PROBLEM TO WORK ON:
Print each record below character for character.

***** GIVEN INFORMATION

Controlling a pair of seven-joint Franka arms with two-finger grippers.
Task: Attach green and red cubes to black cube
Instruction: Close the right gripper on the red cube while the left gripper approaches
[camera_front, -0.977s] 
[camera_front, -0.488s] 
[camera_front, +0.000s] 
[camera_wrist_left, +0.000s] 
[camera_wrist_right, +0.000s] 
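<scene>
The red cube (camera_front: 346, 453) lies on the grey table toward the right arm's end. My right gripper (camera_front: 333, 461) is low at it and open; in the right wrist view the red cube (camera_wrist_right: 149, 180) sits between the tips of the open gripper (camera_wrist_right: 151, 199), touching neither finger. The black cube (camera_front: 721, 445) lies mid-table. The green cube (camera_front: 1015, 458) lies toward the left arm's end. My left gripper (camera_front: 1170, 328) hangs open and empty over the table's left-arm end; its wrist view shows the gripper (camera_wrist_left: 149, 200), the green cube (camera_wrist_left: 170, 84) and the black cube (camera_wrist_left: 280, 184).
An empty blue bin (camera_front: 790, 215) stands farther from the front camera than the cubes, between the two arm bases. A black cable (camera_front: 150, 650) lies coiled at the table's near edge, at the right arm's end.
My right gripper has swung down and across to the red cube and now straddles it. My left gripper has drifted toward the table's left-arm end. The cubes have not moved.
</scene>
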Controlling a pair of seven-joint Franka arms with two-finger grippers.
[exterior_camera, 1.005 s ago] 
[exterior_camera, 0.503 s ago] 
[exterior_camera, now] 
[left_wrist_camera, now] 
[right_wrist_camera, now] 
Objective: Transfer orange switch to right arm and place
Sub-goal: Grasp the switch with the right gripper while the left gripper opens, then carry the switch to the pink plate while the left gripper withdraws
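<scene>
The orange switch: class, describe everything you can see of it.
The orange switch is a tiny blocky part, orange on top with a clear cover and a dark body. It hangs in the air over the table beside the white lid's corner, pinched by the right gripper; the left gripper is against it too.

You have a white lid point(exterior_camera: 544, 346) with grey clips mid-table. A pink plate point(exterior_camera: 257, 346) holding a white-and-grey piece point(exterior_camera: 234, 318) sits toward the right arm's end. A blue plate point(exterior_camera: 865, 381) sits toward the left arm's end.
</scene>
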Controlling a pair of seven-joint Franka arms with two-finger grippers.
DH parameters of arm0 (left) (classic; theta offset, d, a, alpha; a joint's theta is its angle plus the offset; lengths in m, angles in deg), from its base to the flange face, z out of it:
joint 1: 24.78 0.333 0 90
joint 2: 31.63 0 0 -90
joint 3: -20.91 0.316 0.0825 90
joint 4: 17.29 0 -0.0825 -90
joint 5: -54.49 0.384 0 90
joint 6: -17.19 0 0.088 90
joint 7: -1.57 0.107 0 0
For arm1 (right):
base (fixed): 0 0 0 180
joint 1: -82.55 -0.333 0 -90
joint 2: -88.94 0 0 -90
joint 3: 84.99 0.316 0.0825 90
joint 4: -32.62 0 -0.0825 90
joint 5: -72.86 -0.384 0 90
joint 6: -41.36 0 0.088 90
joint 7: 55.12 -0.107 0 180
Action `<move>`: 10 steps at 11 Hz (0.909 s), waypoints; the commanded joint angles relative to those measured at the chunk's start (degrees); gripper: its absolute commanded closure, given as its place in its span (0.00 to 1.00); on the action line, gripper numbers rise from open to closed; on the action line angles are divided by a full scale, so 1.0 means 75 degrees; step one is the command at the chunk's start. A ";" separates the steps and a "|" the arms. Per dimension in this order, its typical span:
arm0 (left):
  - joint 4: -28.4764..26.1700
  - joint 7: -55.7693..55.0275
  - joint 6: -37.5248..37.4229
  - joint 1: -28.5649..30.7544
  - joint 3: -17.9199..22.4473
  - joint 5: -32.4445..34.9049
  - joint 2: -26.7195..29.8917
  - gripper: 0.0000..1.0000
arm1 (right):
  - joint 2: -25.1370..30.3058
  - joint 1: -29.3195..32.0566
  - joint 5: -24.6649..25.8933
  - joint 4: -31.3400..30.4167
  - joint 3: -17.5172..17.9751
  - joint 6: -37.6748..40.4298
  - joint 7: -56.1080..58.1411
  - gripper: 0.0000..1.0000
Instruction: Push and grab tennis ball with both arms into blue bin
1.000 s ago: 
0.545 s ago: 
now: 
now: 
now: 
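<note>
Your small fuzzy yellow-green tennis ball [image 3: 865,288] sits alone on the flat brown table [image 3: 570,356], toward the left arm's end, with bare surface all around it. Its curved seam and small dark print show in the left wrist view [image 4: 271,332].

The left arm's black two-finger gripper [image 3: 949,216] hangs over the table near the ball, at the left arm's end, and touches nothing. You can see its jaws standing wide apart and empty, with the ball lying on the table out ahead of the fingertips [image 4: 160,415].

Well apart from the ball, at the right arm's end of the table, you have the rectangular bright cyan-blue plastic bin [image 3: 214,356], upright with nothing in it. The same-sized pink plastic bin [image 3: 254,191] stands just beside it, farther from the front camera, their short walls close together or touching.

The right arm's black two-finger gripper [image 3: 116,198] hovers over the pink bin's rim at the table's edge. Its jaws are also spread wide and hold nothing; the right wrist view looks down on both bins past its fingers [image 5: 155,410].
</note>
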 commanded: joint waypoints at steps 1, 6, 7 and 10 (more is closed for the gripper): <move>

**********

ANSWER BOX:
Controlling a pair of seven-joint Franka arms with two-finger grippers.
Task: Attach green and red cubes to black cube
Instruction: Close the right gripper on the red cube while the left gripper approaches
[camera_front, -0.977s] 
[camera_front, -0.488s] 
[camera_front, +0.000s] 
[camera_wrist_left, +0.000s] 
[camera_wrist_right, +0.000s] 
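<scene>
The red cube (camera_front: 346, 453) lies on the grey table toward the right arm's end. My right gripper (camera_front: 333, 461) is low at it and open; in the right wrist view the red cube (camera_wrist_right: 149, 180) sits between the tips of the open gripper (camera_wrist_right: 151, 199), touching neither finger. The black cube (camera_front: 721, 445) lies mid-table. The green cube (camera_front: 1015, 458) lies toward the left arm's end. My left gripper (camera_front: 1170, 328) hangs open and empty over the table's left-arm end; its wrist view shows the gripper (camera_wrist_left: 149, 200), the green cube (camera_wrist_left: 170, 84) and the black cube (camera_wrist_left: 280, 184).
An empty blue bin (camera_front: 790, 215) stands farther from the front camera than the cubes, between the two arm bases. A black cable (camera_front: 150, 650) lies coiled at the table's near edge, at the right arm's end.
My right gripper has swung down and across to the red cube and now straddles it. My left gripper has drifted toward the table's left-arm end. The cubes have not moved.
</scene>
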Controlling a pair of seven-joint Franka arms with two-finger grippers.
[exterior_camera, 1.005 s ago] 
[exterior_camera, 0.503 s ago] 
[exterior_camera, now] 
[left_wrist_camera, now] 
[right_wrist_camera, now] 
Objective: Transfer orange switch to right arm and place
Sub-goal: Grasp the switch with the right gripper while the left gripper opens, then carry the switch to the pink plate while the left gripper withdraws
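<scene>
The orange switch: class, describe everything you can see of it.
The orange switch is a tiny blocky part, orange on top with a clear cover and a dark body. It hangs in the air over the table beside the white lid's corner, pinched by the right gripper; the left gripper is against it too.

You have a white lid point(exterior_camera: 544, 346) with grey clips mid-table. A pink plate point(exterior_camera: 257, 346) holding a white-and-grey piece point(exterior_camera: 234, 318) sits toward the right arm's end. A blue plate point(exterior_camera: 865, 381) sits toward the left arm's end.
</scene>
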Controlling a pair of seven-joint Franka arms with two-finger grippers.
DH parameters of arm0 (left) (classic; theta offset, d, a, alpha; a joint's theta is its angle plus the offset; lengths in m, angles in deg), from its base to the flange face, z out of it:
joint 1: 24.78 0.333 0 90
joint 2: 31.63 0 0 -90
joint 3: -20.91 0.316 0.0825 90
joint 4: 17.29 0 -0.0825 -90
joint 5: -54.49 0.384 0 90
joint 6: -17.19 0 0.088 90
joint 7: -1.57 0.107 0 0
For arm1 (right):
base (fixed): 0 0 0 180
joint 1: -82.55 -0.333 0 -90
joint 2: -88.94 0 0 -90
joint 3: 84.99 0.316 0.0825 90
joint 4: -32.62 0 -0.0825 90
joint 5: -72.86 -0.384 0 90
joint 6: -41.36 0 0.088 90
joint 7: 55.12 -0.107 0 180
Action `<move>`: 10 steps at 11 Hz (0.909 s), waypoints; the commanded joint angles relative to those measured at the chunk's start (degrees); gripper: its absolute commanded closure, given as its place in its span (0.00 to 1.00); on the action line, gripper numbers rise from open to closed; on the action line angles are divided by a full scale, so 1.0 means 75 degrees; step one is the command at the chunk's start. A ";" separates the steps and a "|" the arms. Per dimension in this order, its typical span:
arm0 (left):
  - joint 4: -28.4764..26.1700
  - joint 7: -55.7693..55.0275
  - joint 6: -37.5248..37.4229
  - joint 1: -28.5649..30.7544
  - joint 3: -17.9199..22.4473
  - joint 5: -32.4445..34.9049
  - joint 2: -26.7195..29.8917
  - gripper: 0.0000..1.0000
arm1 (right):
  - joint 2: -25.1370..30.3058
  - joint 1: -29.3195..32.0566
  - joint 5: -24.6649..25.8933
  - joint 4: -31.3400..30.4167
  - joint 3: -17.5172..17.9751
  - joint 6: -37.6748..40.4298
  - joint 7: -56.1080..58.1411
  - gripper: 0.0000..1.0000
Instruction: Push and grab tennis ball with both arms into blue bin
1.000 s ago: 
0.545 s ago: 
now: 
now: 
now: 
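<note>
Your small fuzzy yellow-green tennis ball [image 3: 865,288] sits alone on the flat brown table [image 3: 570,356], toward the left arm's end, with bare surface all around it. Its curved seam and small dark print show in the left wrist view [image 4: 271,332].

The left arm's black two-finger gripper [image 3: 949,216] hangs over the table near the ball, at the left arm's end, and touches nothing. You can see its jaws standing wide apart and empty, with the ball lying on the table out ahead of the fingertips [image 4: 160,415].

Well apart from the ball, at the right arm's end of the table, you have the rectangular bright cyan-blue plastic bin [image 3: 214,356], upright with nothing in it. The same-sized pink plastic bin [image 3: 254,191] stands just beside it, farther from the front camera, their short walls close together or touching.

The right arm's black two-finger gripper [image 3: 116,198] hovers over the pink bin's rim at the table's edge. Its jaws are also spread wide and hold nothing; the right wrist view looks down on both bins past its fingers [image 5: 155,410].
</note>
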 commanded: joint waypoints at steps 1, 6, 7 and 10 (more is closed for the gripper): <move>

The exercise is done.